What this task involves » Keep the pictures out. Copy every line of the listing exactly.

^^^^^^^^^^^^^^^^

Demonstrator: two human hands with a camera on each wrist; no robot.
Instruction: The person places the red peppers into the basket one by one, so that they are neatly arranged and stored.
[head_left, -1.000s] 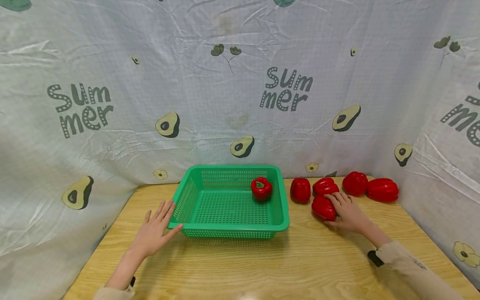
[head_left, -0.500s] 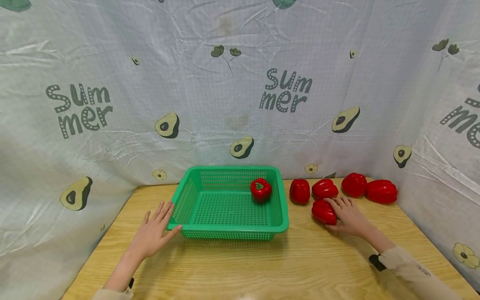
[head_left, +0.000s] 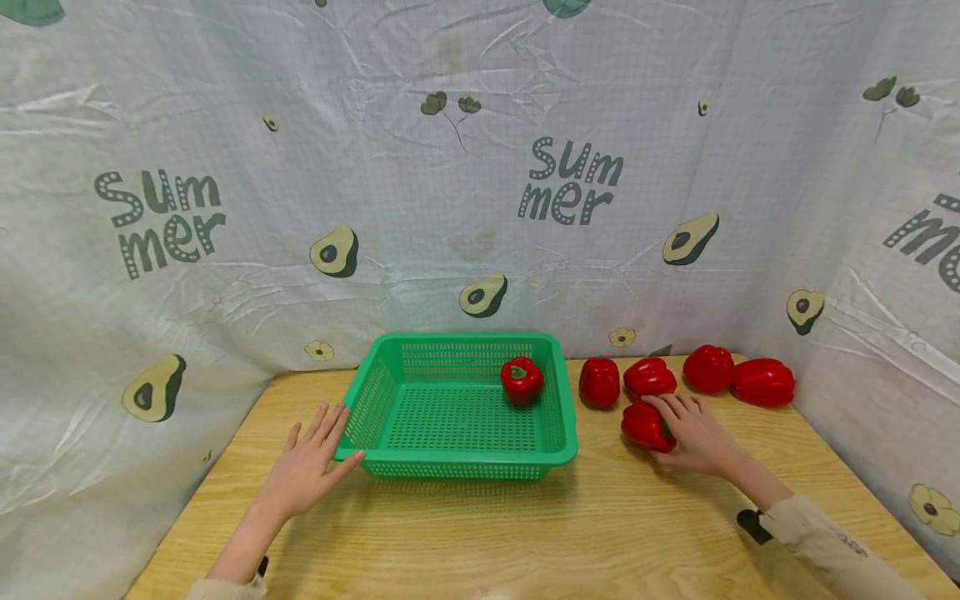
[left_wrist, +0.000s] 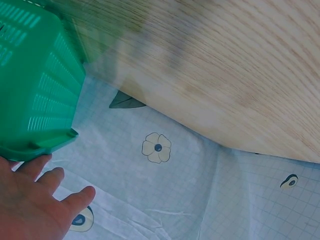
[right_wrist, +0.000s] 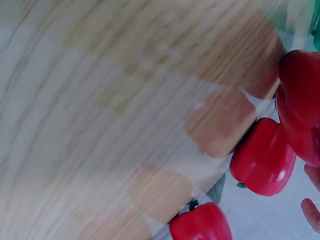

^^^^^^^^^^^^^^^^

Solution to this task »
Demonstrator: two human hands with a camera on each wrist; no robot.
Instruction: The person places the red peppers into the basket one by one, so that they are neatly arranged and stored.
[head_left, -1.000s] 
[head_left, -0.500s] 
[head_left, +0.000s] 
[left_wrist, +0.000s] 
[right_wrist, +0.000s] 

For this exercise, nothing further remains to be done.